Autorizzazioni rating Esg, dall’Italia il maggior numero di richieste a Esma

Per lavorare in Europa, le agenzie devono essere iscritte a un registro gestito dall’authority europee

Ventuno. È il numero delle società italiane che hanno notificato all’Esma, l’authority europea dei mercati finanziari, di voler continuare a produrre rating Esg. Italia al primo posto in questa classifica: dopo di noi Germania con 17, Francia con 10, Paesi Bassi 6 e via via gli altri.
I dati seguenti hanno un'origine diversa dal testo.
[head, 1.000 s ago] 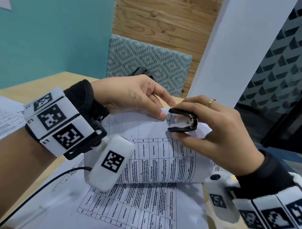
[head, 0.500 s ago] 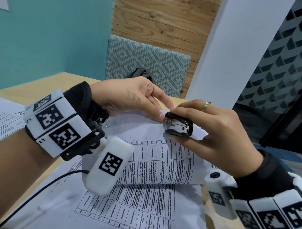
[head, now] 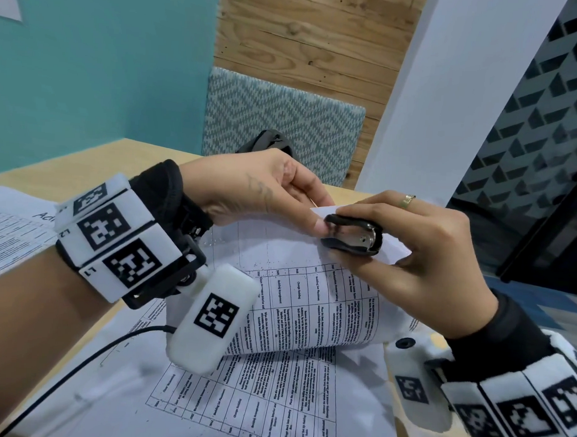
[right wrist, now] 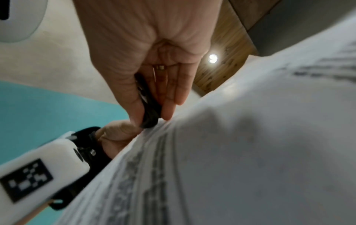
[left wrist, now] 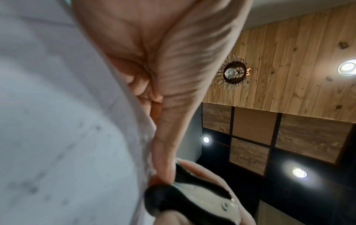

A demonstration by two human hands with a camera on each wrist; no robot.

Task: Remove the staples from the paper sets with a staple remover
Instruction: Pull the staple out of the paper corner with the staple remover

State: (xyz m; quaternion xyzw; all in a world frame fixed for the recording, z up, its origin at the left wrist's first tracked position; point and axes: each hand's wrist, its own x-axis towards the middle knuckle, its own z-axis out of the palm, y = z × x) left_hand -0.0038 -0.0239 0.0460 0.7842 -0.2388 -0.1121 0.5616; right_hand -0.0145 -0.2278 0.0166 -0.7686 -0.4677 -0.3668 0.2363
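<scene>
A stapled paper set (head: pixel 310 304) printed with a table is lifted off the desk and curls over. My left hand (head: pixel 265 191) pinches its top corner between thumb and forefinger. My right hand (head: pixel 420 255) grips a black and metal staple remover (head: pixel 352 235) between thumb and fingers, its claws set against that same corner beside my left thumb. The left wrist view shows the remover (left wrist: pixel 192 202) close up under my fingers and the paper (left wrist: pixel 57 121). In the right wrist view the remover (right wrist: pixel 150 112) meets the paper edge (right wrist: pixel 231 152). The staple itself is hidden.
More printed sheets (head: pixel 241 406) lie flat on the wooden desk (head: pixel 70 165) beneath the lifted set, and another sheet (head: pixel 8 231) lies at the far left. A black cable (head: pixel 79 368) crosses the papers. A patterned chair (head: pixel 277 120) stands behind the desk.
The staple remover has closed in on the corner of the paper and tilted slightly; both hands stayed at the corner with little other movement.
</scene>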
L’elenco è sul sito Esma: entro il 2 novembre tutte le società che hanno effettuato la notifica dovranno poi presentare la domanda per la registrazione nell’elenco che avverrà dopo l’esame dell’authority. È il procedimento a tappe previsto dal regolamento europeo 2024/3005 per le agenzie di rating Esg che vogliono lavorare sul territorio del Vecchio continente.

Per non penalizzare le società più piccole rispetto ai colossi del rating, è stato introdotto un regime temporaneo di tre anni (previsto dall’articolo 5 del regolamento) «che offre requisiti più proporzionati per i piccoli fornitori di rating Esg», si legge sul sito Esma. Per tre anni dunque, le piccole aziende di rating Esg avranno meno incombenze di compliance; i requisiti per accedere al regime temporaneo sono quelli indicati da Esma sul sito: «Non devono superare due dei seguenti requisiti a livello individuale e, quando rilevante, di gruppo: bilancio totale inferiore o uguale a 5 milioni di euro; fatturato netto inferiore o uguale a 10 milioni di euro; dipendenti medi inferiore o uguale a 50».
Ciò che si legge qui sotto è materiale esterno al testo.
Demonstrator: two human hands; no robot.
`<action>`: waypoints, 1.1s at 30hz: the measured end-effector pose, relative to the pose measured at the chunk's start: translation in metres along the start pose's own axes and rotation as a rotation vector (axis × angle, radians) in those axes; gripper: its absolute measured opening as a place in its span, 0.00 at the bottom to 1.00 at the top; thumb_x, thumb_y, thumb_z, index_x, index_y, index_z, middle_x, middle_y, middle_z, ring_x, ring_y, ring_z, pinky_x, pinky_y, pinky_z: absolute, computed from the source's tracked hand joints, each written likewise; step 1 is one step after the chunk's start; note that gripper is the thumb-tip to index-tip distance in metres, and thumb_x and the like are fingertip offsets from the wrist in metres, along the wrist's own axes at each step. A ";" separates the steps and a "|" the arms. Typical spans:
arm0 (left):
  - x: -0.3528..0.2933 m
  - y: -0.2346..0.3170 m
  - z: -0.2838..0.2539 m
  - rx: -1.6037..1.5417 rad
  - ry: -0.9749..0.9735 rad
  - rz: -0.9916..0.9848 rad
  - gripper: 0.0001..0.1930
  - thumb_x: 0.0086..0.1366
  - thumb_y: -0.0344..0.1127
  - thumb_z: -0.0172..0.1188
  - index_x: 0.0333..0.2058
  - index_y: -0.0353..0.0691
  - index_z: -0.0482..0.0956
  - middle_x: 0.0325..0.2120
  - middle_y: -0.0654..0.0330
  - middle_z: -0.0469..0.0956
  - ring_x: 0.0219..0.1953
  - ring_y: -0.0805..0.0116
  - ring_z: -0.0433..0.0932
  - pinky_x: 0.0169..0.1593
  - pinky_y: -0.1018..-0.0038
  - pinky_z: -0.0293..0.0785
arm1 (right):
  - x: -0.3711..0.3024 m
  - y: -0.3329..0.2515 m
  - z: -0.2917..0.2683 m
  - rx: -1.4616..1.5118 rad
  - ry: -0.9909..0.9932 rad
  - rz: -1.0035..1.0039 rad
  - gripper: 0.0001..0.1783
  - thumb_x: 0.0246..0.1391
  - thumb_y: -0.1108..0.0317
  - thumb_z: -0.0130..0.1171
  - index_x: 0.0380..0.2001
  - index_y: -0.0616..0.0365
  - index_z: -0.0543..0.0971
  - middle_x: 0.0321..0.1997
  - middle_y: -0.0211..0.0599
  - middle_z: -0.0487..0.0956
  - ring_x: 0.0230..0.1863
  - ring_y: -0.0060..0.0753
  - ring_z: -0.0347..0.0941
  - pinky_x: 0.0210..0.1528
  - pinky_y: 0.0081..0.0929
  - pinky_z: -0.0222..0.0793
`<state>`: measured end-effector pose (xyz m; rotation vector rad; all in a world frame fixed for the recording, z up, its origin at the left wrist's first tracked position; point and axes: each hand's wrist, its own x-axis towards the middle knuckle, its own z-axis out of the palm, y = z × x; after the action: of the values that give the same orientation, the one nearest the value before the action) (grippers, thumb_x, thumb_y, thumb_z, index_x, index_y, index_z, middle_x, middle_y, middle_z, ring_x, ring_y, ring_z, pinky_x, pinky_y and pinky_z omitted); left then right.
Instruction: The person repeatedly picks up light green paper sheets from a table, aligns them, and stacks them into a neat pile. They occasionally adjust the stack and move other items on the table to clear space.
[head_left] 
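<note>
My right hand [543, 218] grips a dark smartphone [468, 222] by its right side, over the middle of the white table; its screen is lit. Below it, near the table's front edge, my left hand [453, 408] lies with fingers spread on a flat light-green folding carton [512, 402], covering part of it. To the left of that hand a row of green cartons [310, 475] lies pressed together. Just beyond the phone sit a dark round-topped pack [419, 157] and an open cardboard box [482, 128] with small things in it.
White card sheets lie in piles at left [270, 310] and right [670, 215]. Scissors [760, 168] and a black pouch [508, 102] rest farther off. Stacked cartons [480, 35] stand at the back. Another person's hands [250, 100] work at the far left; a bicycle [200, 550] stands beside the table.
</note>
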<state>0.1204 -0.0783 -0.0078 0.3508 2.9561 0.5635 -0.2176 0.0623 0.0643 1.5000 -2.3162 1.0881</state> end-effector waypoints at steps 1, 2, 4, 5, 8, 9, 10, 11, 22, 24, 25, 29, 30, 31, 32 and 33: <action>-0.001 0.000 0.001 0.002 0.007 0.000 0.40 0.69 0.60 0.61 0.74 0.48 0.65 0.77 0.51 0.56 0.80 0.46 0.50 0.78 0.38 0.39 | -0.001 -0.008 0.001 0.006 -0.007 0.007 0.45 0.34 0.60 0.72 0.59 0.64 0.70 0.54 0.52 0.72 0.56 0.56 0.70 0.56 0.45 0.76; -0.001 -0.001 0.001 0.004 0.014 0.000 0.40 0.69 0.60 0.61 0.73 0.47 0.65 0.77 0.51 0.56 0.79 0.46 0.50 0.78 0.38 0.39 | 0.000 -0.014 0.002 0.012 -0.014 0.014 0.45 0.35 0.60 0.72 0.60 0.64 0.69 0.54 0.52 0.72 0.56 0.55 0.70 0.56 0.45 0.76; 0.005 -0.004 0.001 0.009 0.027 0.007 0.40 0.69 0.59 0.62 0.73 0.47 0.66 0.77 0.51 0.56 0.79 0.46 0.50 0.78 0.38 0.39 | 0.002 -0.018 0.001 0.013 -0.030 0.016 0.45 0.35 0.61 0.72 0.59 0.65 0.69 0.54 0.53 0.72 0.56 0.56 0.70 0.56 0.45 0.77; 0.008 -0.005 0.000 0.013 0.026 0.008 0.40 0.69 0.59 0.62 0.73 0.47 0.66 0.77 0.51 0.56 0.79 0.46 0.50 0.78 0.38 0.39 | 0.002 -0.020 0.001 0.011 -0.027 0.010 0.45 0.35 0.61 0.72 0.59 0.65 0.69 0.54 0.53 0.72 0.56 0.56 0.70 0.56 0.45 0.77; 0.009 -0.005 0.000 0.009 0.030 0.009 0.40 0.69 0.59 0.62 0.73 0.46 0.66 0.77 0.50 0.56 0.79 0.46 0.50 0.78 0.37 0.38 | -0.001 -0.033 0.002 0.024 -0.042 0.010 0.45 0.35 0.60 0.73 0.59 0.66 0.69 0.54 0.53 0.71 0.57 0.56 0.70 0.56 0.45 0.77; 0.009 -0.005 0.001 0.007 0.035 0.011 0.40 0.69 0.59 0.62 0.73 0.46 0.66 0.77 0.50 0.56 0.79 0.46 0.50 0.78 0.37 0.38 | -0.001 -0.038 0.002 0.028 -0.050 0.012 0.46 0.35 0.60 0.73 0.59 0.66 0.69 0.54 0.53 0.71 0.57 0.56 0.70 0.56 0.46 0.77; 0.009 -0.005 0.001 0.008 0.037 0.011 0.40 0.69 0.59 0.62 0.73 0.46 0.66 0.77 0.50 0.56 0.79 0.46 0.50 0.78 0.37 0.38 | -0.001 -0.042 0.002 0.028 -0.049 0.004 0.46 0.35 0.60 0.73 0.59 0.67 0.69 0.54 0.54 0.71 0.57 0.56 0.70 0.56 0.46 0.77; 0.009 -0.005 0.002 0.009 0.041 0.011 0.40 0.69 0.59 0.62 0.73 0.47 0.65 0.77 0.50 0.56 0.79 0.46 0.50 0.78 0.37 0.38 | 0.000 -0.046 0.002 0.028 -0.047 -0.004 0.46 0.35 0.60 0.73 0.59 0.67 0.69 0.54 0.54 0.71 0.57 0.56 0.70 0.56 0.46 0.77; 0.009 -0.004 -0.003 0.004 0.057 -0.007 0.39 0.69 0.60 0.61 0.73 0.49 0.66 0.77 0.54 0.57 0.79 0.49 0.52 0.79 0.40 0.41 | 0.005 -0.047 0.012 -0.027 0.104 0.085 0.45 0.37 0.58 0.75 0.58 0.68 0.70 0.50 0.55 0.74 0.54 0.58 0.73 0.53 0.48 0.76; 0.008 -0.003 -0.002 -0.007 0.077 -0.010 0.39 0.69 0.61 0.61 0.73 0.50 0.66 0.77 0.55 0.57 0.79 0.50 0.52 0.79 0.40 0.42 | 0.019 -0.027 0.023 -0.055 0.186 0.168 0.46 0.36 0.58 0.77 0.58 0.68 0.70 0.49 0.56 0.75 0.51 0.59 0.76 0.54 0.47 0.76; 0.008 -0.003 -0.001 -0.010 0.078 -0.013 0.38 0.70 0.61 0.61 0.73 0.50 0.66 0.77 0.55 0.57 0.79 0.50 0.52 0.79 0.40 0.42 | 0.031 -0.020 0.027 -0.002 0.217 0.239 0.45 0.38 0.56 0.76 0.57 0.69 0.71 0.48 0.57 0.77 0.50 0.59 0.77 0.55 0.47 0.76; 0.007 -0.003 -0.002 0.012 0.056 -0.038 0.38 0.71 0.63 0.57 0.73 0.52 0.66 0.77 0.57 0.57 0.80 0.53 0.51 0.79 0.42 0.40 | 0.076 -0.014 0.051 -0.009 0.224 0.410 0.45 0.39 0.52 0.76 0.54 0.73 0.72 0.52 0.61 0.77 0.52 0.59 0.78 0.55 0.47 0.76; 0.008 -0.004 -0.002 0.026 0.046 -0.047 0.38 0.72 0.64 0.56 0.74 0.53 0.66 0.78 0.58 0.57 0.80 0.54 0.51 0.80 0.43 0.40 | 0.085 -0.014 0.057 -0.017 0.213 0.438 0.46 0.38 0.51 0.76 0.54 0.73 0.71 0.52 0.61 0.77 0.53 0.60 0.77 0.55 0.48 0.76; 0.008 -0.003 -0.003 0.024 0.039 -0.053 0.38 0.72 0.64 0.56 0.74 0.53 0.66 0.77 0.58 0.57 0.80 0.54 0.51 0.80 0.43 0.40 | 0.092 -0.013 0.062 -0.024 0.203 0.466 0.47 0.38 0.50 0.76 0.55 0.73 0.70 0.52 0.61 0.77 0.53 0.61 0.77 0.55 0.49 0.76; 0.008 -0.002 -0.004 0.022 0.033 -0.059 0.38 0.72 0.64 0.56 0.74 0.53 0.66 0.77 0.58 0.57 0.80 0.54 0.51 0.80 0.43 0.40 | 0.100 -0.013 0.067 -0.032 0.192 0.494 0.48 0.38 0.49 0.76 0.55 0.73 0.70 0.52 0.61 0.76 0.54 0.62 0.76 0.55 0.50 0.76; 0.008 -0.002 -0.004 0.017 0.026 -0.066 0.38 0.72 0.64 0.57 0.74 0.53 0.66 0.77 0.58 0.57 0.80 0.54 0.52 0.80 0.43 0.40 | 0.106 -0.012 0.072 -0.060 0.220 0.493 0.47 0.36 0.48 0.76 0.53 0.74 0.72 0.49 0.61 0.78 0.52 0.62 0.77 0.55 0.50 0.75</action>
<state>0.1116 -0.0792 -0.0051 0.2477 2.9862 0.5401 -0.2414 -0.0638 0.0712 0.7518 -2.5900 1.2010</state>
Oltre all’elenco delle società che hanno notificato la richiesta, c’è anche una lista di società che hanno già avuto il via libera sulla registrazione: i dati sono al 13 agosto e sono tutte aziende ex articolo 5, quindi sotto il regime temporaneo dei “piccoli”; sono 13 società tra cui 4 italiane (Asacert, Ecomate, Fidesg e Standard Ethics Europe).
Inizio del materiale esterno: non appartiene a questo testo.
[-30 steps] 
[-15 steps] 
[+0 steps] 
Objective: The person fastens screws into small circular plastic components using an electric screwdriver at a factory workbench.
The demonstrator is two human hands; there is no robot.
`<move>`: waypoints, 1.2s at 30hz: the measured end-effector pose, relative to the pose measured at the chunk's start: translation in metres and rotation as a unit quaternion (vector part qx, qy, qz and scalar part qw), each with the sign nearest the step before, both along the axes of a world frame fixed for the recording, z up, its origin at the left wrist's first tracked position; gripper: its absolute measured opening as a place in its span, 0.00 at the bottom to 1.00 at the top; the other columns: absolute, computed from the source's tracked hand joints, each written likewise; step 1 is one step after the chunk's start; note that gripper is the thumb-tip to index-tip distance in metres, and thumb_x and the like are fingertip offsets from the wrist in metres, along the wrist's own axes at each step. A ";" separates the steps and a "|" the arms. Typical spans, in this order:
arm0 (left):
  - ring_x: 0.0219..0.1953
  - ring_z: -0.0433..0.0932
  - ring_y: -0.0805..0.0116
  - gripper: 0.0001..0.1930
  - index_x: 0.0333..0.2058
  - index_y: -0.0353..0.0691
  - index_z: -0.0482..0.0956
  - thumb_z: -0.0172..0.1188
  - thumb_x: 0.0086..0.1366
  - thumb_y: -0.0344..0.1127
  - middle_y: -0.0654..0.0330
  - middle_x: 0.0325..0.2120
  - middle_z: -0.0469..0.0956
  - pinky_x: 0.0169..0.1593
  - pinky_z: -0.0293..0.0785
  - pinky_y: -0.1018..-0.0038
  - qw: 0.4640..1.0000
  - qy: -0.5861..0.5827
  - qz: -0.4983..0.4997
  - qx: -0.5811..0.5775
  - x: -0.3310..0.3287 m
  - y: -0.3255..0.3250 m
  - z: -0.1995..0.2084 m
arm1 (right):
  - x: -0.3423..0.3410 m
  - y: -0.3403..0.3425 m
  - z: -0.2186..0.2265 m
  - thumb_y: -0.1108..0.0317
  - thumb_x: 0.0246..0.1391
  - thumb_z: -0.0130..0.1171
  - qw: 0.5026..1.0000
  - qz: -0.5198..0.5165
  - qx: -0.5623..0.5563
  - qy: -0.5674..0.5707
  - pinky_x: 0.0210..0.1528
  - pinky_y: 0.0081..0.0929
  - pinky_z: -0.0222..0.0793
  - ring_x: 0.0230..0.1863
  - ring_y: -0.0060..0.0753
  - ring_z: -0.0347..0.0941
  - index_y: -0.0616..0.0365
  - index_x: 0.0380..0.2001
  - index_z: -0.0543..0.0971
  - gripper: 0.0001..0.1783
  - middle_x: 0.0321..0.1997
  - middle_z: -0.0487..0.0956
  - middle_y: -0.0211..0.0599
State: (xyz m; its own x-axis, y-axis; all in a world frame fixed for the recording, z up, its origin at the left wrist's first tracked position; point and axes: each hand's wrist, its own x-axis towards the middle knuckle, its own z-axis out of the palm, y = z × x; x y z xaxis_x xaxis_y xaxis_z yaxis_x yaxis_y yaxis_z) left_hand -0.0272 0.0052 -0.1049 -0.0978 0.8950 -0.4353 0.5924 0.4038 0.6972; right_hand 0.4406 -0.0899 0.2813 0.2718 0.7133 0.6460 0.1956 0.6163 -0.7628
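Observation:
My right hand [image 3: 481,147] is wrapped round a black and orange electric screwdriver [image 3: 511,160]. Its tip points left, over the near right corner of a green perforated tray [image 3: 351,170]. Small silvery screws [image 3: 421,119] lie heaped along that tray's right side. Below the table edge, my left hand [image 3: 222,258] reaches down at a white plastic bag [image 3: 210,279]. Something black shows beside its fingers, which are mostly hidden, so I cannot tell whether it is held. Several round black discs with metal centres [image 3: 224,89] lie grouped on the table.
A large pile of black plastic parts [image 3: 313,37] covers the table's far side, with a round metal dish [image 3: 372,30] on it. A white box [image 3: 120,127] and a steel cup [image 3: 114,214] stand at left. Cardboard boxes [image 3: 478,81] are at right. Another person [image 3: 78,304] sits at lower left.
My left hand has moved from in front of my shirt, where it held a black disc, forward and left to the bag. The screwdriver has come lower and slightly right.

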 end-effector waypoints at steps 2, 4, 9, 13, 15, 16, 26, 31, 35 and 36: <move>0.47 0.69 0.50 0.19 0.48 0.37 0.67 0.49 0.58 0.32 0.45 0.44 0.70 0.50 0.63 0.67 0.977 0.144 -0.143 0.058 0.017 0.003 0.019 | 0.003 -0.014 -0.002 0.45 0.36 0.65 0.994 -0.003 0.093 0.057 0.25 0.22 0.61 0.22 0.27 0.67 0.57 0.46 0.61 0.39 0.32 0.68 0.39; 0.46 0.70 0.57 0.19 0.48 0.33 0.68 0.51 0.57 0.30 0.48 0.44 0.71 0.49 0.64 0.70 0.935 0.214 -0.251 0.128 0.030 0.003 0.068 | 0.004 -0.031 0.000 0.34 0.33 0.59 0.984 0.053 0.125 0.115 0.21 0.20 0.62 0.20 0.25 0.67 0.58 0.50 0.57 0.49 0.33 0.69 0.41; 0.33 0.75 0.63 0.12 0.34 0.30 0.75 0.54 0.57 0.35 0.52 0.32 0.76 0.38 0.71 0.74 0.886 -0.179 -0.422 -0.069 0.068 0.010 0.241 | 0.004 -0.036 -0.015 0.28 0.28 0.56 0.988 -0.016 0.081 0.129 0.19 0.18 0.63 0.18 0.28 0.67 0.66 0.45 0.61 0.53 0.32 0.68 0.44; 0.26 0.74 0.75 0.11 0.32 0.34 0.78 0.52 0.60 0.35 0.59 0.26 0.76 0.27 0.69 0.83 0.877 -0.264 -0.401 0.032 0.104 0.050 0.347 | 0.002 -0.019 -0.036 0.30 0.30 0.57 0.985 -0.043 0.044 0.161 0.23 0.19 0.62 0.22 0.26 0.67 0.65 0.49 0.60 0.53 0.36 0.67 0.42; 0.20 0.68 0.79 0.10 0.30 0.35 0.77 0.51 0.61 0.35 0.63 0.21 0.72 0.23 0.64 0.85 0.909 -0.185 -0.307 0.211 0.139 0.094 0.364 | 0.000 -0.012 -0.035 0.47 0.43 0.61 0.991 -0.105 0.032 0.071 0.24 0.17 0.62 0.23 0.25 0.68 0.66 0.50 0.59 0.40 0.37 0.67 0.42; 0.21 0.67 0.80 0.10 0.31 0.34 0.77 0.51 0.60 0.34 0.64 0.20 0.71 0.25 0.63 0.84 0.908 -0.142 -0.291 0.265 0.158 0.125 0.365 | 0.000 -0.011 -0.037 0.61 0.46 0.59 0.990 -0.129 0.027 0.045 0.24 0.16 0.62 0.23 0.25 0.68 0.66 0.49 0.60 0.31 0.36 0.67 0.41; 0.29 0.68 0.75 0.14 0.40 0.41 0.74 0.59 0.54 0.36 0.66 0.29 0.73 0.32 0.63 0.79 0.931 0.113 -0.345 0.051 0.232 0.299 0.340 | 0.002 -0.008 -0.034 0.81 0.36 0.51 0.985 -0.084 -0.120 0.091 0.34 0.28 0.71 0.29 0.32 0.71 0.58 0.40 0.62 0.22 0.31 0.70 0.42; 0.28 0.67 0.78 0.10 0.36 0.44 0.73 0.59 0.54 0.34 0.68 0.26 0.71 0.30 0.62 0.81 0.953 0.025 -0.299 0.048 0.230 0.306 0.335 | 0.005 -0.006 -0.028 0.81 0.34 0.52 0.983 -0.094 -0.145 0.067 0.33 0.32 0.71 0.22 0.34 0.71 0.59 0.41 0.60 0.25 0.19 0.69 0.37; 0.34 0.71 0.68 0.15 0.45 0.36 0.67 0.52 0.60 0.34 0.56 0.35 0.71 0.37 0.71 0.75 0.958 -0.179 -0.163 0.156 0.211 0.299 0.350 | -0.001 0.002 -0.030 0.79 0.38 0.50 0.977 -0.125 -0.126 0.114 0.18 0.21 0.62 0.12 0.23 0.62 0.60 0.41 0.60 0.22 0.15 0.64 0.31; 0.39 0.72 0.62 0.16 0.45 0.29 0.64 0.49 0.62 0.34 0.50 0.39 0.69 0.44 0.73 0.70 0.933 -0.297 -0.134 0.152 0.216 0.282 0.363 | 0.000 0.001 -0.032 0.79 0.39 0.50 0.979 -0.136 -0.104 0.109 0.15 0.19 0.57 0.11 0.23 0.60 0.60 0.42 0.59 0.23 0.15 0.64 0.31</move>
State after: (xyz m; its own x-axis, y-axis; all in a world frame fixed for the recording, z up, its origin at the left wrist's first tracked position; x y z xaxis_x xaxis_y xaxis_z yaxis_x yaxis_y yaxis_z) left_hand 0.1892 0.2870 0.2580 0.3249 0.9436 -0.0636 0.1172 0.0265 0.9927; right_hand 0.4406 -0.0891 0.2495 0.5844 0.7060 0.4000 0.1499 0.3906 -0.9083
Ora la domanda è: sarà sufficiente il regime temporaneo per far sopravvivere anche le piccole aziende europee? «La regolazione dei rating Esg nasce per aumentare fiducia e trasparenza, ma apre una seconda questione: chi sarà ancora in grado di produrli?», spiega Alain Keck, managing director di Mc Advisory Csr che ha inviato la notifica a Esma e fatto domanda per la registrazione nell’ambito dell’articolo 5. «Il settore premia naturalmente la scala – aggiunge Keck –. Servono grandi basi dati, aggiornamenti continui, capacità tecnologica, copertura internazionale e integrazione nei sistemi degli investitori. Il rischio è che i costi fissi della conformità rafforzino proprio gli operatori già dominanti».

Da qui la normativa ad hoc per le piccole imprese. «Il regime temporaneo – evidenzia Keck – alleggerisce la governance iniziale, ma non risolve i principali svantaggi competitivi. Il primo è l’accesso ai dati: licenze, normalizzazione, storicizzazione e controlli di qualità hanno costi che non diminuiscono in proporzione al fatturato. Il secondo è la distribuzione: banche, assicurazioni e gestori preferiscono fornitori già integrati nei propri sistemi e con una copertura molto ampia. Il terzo è reputazionale: la marca del provider diventa spesso una componente implicita della decisione d’acquisto». Vedremo cosa accadrà nei prossimi anni. Nella speranza che il rating Esg non finisca nelle mani di pochi.